Le's first and last stories alone, for me, irrevocably celebrate the author's Australian perspective and worldview more than enough to be seen as reflecting certain phases of Australian life. The Australian-set story in the middle only furthers this.
That said, ultimately I think that the book's emphasis on embracing a range of voices and world views is its main drive, and as such it's an easy candidate for ineligibility under the Australianness clause.
As for short stories, I've just double-checked and it seems my recollection was wrong. I thought the terms were 'work of the greatest literary merit' but the current entry form phrases the terms as follows:
The prize is directed to be awarded for the novel of the year which is of the highest literary merit and which must present Australian life in any of its phases.
If there is no novel worthy of the prize in the opinion of the judges, then the Award may be given, at the discretion of the judges, to the author of a play for either stage, radio or
television or other such mediums as may develop, but not for
farce or musical comedy.
Hence the absence of plays amongst previous winners: that's only the backup plan. I must double-check the will, but assuming the Trust is faithfully reproducing the terms, that's fairly unequivocal. No short stories.

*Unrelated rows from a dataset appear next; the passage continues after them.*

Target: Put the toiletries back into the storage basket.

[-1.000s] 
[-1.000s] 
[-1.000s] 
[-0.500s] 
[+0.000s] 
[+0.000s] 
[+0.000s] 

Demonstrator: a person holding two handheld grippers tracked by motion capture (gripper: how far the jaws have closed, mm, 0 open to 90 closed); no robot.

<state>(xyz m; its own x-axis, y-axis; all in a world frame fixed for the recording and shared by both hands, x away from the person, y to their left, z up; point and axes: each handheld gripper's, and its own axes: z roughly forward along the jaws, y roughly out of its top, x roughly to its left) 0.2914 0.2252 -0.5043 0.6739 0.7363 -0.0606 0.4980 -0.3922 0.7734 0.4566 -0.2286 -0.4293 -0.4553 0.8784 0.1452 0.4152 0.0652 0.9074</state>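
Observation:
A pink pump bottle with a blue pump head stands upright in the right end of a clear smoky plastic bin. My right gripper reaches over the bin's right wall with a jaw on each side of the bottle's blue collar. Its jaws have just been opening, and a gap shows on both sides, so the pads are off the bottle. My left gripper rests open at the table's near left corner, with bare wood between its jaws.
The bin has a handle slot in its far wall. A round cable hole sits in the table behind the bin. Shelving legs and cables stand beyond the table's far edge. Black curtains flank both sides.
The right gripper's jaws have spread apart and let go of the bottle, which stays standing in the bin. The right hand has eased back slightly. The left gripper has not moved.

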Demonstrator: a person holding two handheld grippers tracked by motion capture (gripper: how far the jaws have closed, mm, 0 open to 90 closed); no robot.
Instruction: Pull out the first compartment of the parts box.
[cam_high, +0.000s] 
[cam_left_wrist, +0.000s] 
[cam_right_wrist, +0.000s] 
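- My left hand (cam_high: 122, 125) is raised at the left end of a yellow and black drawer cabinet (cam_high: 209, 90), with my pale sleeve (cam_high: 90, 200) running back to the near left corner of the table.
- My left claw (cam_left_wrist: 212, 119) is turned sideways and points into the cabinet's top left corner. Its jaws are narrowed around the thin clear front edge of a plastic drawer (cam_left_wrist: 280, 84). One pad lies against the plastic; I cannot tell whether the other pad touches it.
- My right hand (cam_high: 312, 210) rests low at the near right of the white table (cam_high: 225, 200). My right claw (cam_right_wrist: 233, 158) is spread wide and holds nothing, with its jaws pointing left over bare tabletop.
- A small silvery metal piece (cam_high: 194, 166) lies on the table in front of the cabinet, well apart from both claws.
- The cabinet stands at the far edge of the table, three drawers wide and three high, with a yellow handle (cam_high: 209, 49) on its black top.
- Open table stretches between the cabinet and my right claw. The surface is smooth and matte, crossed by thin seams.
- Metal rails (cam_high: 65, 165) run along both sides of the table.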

The novel the novel the novel.
(And if you read the same fine print as the judges it's only the male, rural, historical, anglo novel.)
Michael W, John Hinde stumped up for the Barbara Jefferis Award. Which isn't quite equivalent to the Orange Prize, but for practical purposes it might as well be. In the current climate.
Let us not forget the excellent decision in 2007 when the Miles F went to Alexis Wright for her extraordinary novel Carpentaria. But by and large I agree that the winners over the last ten or fifteen years run depressingly true to the type sketched here by Michael W.
An unedifying conversation with a fundamentalist Christian seeking to convert me (and from the so-called Good News Bible, too; ew) has been removed from this comments thread. Any further comments from that person will be likewise removed.
It strikes me that some novels by women are disadvantaged even by their publishers. I'm thinking here of my friend Wendy James, whose second novel, _The Steele Diaries_ which I enjoyed even more than her very positively reviewed first, _Out of the Silence_ has had, in my opinion far less attention that it deserves, and was in the field for this years MF. Its cover is really pretty off-putting, suggestive of marketing that sees novels-for-women as a lower life form, identified by their sappy covers with images of wistful beauties gazing into the middle distance. I also loved _Vertigo_; found it far more subtle than either _The Slap_ of _Breath_. Related question: what's sex got to do with it? Most of the straight men in _The Slap_ seem ridiculously stunted and unimaginative to me. Is that the point -- i.e. is this a critique within the novel? Somehow I don't think so. I find it depressing that these much-praised works are devoid of a more imaginative eroticism, and attract epithets like 'daring' anyway.